About this task
Read the data, and whenever a line holds the word "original", report that line.

** Opening Exercise data block **

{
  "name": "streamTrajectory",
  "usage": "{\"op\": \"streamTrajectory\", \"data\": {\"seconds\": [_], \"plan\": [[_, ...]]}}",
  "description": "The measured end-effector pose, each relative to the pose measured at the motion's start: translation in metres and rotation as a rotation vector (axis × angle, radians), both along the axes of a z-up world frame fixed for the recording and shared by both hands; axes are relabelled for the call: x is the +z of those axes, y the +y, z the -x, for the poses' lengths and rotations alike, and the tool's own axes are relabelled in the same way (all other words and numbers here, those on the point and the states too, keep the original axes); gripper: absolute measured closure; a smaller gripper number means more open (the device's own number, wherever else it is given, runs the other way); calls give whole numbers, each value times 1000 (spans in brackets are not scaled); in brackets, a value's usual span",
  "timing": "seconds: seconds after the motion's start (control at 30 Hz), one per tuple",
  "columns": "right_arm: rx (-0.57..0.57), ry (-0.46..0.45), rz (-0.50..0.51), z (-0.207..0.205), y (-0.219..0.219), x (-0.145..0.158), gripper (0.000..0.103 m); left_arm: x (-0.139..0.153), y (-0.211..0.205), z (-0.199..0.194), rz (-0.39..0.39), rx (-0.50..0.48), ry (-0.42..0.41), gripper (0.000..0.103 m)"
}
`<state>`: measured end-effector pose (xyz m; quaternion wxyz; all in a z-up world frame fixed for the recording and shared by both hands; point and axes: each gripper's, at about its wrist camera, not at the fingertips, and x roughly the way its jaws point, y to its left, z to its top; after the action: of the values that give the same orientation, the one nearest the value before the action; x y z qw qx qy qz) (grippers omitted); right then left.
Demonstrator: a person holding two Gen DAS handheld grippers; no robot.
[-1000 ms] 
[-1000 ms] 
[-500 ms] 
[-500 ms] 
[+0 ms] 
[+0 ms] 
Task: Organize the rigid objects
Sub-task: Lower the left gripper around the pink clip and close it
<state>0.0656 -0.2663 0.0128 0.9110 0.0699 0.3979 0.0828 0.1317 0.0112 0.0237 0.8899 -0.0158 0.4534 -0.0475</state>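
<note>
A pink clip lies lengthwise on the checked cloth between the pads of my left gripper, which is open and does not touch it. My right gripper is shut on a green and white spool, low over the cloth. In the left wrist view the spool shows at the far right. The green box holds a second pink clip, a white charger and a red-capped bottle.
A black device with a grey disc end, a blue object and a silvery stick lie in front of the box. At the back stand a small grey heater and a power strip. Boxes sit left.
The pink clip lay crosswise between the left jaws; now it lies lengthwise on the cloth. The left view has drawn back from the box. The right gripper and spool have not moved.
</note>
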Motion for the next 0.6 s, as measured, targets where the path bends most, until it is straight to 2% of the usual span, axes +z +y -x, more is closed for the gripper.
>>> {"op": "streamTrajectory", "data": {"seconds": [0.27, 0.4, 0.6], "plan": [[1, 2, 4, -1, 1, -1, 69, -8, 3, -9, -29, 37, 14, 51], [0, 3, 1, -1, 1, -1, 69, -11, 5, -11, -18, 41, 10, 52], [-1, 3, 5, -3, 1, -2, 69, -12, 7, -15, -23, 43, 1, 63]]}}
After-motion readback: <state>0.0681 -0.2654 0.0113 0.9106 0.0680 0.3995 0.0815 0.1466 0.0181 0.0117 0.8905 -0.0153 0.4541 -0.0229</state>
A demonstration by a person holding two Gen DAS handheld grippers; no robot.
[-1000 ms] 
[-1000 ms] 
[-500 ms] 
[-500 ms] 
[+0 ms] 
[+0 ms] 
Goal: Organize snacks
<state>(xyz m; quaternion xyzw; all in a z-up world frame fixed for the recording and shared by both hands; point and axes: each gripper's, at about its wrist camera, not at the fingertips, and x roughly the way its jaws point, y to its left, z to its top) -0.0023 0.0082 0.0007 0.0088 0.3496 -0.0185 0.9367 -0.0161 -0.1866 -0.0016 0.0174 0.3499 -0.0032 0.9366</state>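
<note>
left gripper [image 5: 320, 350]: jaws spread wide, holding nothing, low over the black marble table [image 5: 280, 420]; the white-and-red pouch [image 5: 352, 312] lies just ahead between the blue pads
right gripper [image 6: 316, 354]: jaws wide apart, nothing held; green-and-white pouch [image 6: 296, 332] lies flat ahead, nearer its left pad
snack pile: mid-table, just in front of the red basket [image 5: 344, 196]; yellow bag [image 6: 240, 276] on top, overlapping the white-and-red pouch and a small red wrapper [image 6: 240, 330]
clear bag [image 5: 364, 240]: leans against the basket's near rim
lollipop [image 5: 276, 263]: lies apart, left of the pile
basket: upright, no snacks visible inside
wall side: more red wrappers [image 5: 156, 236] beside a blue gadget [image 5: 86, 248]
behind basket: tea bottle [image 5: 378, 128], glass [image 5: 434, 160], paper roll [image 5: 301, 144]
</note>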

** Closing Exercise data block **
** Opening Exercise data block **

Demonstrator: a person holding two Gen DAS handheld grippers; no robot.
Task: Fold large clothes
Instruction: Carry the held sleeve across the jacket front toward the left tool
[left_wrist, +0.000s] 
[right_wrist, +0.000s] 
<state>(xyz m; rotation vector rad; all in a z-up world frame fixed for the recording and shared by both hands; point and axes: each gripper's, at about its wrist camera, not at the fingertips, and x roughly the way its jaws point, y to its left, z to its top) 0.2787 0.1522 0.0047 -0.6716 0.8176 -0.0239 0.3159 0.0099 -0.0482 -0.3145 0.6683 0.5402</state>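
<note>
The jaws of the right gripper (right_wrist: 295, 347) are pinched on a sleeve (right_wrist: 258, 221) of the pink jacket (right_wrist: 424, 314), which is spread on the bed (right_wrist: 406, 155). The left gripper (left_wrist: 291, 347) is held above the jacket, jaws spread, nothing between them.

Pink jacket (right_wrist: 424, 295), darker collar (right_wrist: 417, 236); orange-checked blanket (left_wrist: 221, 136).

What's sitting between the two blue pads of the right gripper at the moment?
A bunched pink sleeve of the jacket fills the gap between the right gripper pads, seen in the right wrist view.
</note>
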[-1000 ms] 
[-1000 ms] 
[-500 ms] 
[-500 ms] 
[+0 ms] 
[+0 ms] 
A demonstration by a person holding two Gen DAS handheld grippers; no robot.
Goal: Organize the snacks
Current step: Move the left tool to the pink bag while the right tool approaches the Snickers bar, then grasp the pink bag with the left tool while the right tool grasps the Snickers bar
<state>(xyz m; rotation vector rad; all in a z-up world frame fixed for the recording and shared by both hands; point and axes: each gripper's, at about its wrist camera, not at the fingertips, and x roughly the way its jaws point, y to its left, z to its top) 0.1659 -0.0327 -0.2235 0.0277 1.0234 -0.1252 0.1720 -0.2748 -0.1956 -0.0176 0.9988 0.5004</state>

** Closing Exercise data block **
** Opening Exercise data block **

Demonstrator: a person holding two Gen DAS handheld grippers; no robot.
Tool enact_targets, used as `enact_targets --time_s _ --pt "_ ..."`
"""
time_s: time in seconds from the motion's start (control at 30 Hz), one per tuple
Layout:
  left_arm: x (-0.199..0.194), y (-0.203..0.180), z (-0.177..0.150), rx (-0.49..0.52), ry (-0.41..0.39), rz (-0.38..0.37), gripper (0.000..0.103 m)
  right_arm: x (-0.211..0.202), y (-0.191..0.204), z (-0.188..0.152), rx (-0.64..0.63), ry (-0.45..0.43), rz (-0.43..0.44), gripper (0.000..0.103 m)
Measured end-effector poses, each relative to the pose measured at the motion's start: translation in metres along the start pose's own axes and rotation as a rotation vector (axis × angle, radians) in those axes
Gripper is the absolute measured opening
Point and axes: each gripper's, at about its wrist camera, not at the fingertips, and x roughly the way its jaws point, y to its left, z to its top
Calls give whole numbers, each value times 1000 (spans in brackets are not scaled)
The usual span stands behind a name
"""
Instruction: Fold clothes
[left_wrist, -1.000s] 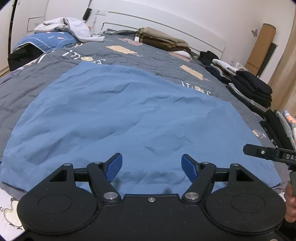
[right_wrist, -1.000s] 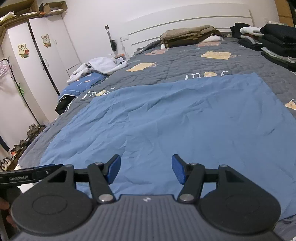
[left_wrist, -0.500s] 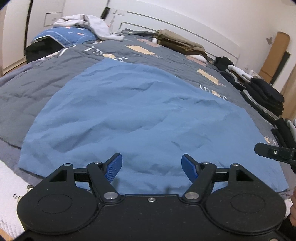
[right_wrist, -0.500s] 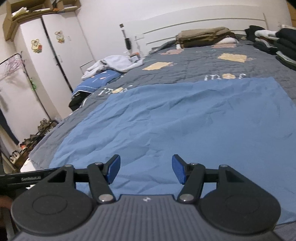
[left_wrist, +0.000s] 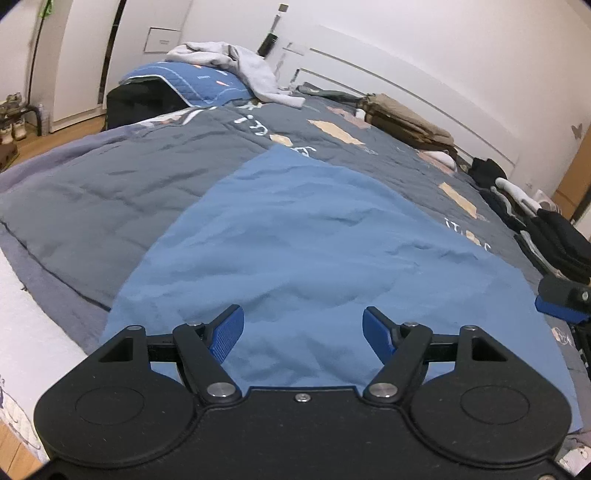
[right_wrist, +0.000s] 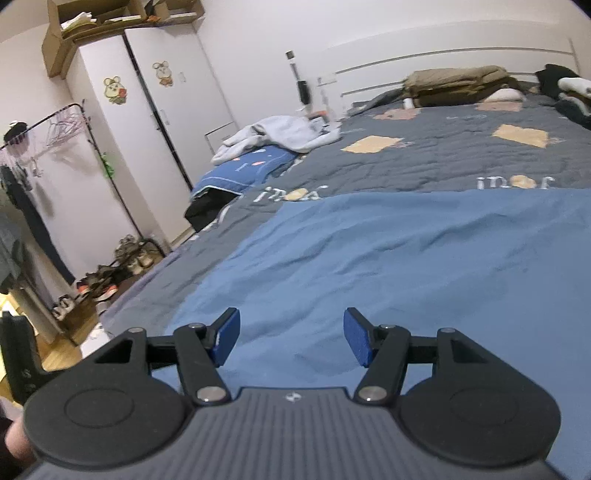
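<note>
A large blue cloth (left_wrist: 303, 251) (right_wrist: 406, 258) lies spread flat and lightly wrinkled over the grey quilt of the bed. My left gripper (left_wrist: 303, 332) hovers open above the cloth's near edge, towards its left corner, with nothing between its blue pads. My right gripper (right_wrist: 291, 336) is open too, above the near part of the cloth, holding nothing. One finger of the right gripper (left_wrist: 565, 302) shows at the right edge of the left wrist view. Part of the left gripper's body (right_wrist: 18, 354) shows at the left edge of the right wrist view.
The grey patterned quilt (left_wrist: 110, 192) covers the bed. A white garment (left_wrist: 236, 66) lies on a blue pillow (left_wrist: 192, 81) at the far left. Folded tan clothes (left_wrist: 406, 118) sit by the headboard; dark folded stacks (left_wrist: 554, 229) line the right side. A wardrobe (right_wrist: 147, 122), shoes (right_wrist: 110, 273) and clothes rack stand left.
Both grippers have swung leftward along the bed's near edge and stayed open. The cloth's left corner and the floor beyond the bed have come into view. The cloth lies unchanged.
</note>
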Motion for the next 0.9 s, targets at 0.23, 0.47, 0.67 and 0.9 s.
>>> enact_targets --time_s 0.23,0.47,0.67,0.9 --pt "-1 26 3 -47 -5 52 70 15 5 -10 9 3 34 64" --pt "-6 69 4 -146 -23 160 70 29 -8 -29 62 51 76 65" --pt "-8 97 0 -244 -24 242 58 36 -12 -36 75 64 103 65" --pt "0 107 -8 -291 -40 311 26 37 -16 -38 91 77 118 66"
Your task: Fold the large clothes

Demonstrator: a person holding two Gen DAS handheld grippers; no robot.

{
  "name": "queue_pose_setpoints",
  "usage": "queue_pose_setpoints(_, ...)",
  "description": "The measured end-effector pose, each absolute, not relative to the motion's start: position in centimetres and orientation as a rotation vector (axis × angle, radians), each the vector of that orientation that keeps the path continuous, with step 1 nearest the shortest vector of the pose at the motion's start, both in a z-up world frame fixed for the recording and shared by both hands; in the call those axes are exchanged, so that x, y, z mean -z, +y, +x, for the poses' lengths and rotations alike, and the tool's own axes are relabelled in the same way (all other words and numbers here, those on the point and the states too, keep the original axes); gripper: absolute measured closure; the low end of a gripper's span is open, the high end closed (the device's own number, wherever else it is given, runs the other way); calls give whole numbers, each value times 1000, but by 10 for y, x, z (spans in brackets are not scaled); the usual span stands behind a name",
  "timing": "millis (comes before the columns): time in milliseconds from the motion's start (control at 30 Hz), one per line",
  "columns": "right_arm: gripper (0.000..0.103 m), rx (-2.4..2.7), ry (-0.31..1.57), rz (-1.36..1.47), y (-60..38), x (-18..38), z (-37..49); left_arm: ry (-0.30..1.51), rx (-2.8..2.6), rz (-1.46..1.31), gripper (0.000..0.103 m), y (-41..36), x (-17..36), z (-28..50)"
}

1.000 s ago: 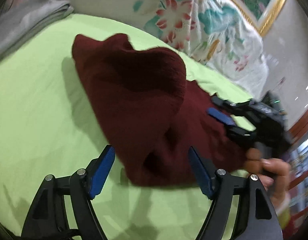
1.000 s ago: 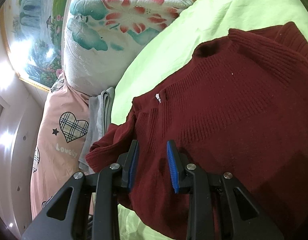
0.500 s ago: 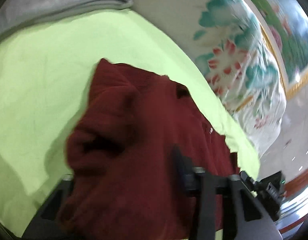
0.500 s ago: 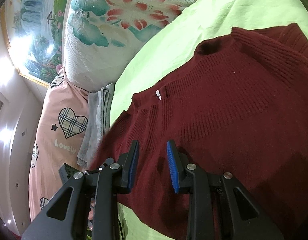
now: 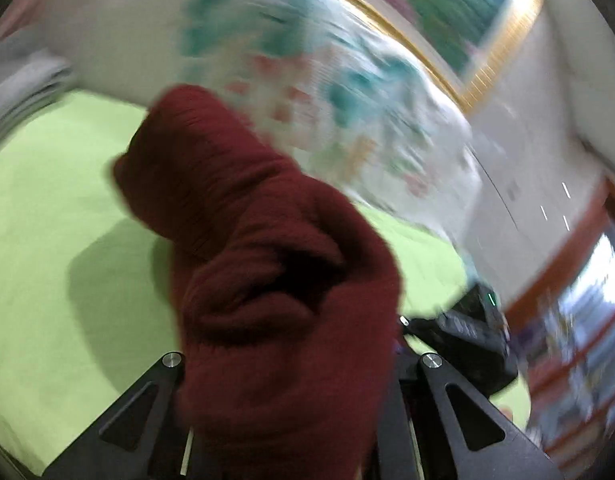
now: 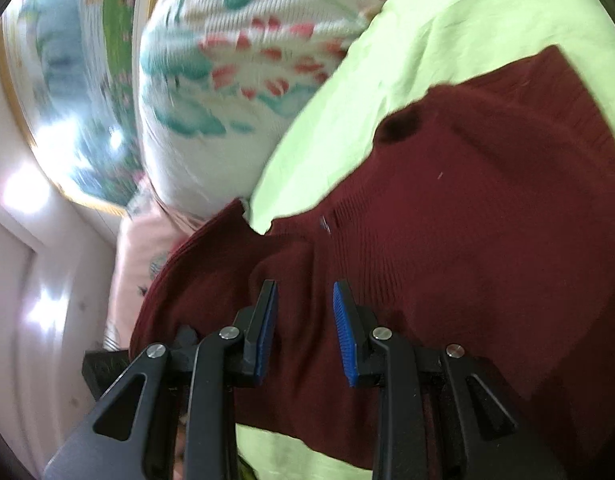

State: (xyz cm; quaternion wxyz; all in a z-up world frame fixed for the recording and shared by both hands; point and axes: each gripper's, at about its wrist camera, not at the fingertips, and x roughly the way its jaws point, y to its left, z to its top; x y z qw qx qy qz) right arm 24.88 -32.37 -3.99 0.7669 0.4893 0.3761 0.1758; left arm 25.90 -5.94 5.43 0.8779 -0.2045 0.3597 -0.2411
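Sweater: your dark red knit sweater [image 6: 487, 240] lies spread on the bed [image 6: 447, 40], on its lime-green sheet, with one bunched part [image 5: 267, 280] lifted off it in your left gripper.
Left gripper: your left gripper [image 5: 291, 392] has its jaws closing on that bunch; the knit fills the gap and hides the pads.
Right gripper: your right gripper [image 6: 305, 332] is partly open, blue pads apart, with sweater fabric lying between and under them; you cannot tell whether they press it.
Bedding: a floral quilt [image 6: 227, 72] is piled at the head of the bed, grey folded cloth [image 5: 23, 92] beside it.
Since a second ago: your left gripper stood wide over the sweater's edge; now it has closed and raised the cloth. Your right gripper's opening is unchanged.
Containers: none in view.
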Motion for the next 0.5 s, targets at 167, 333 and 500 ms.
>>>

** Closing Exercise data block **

Result of this task
  "description": "The measured end-effector pose, each relative to the pose measured at the motion's start: translation in metres and rotation as a rotation vector (axis × angle, radians), both along the axes of a z-up world frame fixed for the recording and shared by both hands; axes are relabelled for the call: x is the +z of those axes, y the +y, z the -x, for the poses' lengths and rotations alike, and the tool's own axes are relabelled in the same way (all other words and numbers here, those on the point and the states too, keep the original axes); gripper: absolute measured closure; a smaller gripper number means more open (the device's own number, wherever else it is given, runs the other way); calls give whole numbers, each value times 1000 (spans in brackets are not scaled); in brackets, a value's usual span",
  "description": "The measured end-effector pose, each absolute, not relative to the motion's start: position in centimetres and orientation as a rotation vector (axis × angle, radians), each the vector of that orientation that keeps the path continuous, with step 1 nearest the shortest vector of the pose at the motion's start, both in a z-up world frame fixed for the recording and shared by both hands; in the call those axes are exchanged, so that x, y, z mean -z, +y, +x, for the poses' lengths and rotations alike, and the tool's own axes are relabelled in the same way (all other words and numbers here, those on the point and the states too, keep the original axes); gripper: absolute measured closure; the low end of a gripper's span is open, the high end closed (the device's own number, wherever else it is given, runs the other way); calls give whole numbers, each value times 1000, but by 10 for y, x, z (spans in brackets are not scaled); the usual span stands behind a name",

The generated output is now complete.